======== Data for review ========
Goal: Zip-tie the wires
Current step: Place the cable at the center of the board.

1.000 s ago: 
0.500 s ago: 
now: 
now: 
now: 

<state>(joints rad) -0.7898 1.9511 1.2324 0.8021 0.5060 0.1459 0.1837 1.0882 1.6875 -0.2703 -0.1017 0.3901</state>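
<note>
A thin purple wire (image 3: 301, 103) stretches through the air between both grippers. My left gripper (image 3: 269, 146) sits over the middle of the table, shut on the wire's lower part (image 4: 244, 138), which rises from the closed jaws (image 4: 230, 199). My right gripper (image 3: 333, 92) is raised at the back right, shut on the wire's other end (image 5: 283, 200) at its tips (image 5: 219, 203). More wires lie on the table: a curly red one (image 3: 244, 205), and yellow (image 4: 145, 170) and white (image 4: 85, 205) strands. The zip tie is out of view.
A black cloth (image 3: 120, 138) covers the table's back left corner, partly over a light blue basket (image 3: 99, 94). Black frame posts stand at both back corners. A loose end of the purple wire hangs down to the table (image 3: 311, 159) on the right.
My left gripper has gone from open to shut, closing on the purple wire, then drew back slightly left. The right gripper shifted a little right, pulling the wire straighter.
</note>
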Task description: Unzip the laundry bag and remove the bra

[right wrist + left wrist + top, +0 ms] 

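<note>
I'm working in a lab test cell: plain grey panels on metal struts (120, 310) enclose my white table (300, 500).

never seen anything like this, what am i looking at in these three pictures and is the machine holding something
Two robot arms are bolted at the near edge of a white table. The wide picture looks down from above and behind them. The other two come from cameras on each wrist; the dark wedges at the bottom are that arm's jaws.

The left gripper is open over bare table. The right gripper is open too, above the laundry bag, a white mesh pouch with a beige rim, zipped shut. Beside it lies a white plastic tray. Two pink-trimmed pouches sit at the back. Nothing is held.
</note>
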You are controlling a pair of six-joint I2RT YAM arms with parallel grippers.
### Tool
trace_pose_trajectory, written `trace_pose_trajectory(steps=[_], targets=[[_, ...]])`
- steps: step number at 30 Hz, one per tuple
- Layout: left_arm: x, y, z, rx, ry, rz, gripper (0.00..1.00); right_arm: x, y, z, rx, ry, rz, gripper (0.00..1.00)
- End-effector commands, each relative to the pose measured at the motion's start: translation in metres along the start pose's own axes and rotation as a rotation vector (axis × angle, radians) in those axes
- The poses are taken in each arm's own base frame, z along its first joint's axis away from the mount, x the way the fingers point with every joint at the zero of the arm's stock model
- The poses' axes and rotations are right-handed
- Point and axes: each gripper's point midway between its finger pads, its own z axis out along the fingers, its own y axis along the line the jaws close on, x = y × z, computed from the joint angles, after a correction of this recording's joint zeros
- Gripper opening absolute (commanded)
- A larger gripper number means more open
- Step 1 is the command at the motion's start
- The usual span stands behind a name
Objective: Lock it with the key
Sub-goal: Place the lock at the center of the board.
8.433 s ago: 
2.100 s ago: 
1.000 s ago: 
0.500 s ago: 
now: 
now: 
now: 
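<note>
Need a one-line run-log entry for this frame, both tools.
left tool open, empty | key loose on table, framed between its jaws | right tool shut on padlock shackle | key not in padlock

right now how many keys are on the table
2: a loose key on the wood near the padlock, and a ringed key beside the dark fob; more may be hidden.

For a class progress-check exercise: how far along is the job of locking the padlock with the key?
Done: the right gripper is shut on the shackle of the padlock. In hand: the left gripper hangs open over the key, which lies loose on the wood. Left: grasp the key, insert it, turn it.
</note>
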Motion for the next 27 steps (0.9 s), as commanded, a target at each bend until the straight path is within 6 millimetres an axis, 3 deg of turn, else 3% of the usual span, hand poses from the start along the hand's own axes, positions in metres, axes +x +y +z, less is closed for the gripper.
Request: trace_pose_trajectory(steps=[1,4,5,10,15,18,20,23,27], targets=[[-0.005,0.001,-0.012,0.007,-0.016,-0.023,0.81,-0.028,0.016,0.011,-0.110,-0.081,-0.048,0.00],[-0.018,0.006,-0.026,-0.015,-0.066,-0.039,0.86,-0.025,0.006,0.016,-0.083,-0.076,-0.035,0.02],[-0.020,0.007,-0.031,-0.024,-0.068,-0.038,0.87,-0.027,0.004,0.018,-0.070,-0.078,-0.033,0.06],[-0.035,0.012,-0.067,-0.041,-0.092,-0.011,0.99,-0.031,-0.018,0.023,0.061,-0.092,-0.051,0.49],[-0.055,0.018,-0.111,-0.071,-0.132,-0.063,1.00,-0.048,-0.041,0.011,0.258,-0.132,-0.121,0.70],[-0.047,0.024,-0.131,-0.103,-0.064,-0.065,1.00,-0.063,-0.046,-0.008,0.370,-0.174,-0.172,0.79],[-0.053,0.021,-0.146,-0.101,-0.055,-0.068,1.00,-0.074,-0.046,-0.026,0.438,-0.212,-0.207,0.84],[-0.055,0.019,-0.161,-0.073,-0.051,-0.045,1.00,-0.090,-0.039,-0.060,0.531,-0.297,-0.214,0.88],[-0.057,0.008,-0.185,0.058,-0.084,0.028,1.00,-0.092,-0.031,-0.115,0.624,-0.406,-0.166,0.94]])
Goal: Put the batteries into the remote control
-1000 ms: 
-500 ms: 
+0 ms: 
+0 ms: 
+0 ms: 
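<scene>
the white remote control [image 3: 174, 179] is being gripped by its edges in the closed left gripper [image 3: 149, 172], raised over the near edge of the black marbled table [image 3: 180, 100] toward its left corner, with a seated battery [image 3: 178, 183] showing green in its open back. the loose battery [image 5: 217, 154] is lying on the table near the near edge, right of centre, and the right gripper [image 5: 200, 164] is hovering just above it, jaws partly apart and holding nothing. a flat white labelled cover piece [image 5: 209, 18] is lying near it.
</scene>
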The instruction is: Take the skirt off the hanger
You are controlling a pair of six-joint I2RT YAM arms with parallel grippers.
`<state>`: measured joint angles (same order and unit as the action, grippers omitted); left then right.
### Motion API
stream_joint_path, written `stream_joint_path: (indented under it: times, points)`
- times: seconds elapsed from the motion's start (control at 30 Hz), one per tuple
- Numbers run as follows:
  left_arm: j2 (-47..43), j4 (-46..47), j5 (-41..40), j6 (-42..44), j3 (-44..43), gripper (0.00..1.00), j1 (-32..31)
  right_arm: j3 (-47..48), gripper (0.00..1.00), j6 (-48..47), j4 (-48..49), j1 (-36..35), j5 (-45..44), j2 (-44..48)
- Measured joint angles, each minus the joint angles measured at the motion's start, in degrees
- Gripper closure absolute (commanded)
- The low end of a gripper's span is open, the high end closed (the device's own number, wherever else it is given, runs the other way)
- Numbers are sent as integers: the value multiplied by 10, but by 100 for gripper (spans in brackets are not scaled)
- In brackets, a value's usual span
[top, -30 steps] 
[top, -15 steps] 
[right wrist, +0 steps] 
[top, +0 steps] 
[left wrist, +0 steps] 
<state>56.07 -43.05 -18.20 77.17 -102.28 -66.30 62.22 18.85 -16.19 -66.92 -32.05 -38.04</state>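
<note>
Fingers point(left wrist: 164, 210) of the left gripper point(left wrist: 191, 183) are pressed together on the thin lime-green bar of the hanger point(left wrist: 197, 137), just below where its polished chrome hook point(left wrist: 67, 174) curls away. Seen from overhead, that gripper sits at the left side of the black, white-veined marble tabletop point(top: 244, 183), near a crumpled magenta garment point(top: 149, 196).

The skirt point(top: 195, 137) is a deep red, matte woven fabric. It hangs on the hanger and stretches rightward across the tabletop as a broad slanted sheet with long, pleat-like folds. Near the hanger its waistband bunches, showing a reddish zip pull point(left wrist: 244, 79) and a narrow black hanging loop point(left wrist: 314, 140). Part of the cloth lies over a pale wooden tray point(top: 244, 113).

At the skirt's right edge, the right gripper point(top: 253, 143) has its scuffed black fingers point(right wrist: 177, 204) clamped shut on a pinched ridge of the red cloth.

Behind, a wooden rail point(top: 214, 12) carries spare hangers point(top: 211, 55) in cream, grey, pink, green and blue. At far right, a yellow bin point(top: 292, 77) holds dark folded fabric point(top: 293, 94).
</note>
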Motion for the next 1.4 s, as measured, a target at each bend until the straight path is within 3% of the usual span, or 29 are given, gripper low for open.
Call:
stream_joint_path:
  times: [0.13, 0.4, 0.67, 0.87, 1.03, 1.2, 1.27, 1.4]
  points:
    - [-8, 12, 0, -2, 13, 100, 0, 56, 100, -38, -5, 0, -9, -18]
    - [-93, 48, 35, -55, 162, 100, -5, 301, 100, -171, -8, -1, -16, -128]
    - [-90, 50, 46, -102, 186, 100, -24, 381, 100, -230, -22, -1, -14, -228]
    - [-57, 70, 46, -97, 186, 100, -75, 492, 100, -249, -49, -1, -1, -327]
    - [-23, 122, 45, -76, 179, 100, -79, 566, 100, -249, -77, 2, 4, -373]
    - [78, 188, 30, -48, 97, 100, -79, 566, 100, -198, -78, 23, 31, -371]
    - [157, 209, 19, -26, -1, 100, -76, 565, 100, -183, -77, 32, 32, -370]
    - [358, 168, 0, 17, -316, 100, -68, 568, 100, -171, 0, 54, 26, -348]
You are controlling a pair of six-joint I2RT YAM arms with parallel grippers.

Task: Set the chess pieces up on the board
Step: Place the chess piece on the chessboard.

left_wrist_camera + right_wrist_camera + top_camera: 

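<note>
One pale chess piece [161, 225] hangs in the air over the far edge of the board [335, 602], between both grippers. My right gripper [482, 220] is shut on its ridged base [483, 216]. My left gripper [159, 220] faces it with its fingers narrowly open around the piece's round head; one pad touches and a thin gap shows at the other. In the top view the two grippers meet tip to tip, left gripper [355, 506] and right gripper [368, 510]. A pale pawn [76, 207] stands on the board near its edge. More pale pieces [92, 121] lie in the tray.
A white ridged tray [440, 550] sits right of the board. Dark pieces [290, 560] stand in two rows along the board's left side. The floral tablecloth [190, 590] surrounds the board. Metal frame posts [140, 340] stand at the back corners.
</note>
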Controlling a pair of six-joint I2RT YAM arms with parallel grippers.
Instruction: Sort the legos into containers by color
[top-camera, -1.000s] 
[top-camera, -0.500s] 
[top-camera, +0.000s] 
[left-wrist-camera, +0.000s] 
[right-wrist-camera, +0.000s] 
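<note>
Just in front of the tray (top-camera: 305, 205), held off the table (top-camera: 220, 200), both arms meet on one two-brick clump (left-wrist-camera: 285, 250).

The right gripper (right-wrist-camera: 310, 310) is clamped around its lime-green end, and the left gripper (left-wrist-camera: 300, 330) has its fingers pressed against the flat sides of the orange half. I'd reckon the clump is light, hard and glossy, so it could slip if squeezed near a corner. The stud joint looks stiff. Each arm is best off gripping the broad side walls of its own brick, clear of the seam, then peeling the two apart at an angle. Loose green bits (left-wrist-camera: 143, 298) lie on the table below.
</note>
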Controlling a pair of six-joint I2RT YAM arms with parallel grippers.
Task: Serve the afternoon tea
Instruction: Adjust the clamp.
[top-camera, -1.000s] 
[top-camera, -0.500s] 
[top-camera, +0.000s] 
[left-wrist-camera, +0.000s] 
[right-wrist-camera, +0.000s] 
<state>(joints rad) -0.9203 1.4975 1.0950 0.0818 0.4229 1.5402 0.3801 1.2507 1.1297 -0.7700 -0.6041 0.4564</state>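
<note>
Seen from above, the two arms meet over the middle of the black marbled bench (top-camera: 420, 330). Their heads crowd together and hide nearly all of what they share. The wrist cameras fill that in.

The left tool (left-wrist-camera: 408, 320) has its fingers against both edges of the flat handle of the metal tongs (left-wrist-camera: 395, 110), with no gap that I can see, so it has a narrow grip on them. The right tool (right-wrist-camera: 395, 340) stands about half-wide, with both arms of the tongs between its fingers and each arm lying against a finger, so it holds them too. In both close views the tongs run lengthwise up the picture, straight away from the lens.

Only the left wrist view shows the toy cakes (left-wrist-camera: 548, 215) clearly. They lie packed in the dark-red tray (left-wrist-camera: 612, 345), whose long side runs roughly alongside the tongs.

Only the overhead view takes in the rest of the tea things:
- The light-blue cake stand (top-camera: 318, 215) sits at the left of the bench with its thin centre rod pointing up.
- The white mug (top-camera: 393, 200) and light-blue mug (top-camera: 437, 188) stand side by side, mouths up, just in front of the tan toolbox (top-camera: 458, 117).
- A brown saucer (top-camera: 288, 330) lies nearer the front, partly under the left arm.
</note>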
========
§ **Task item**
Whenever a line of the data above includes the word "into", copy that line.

§ **Response area**
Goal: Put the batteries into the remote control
Instruction: Sort the legos into containers by color

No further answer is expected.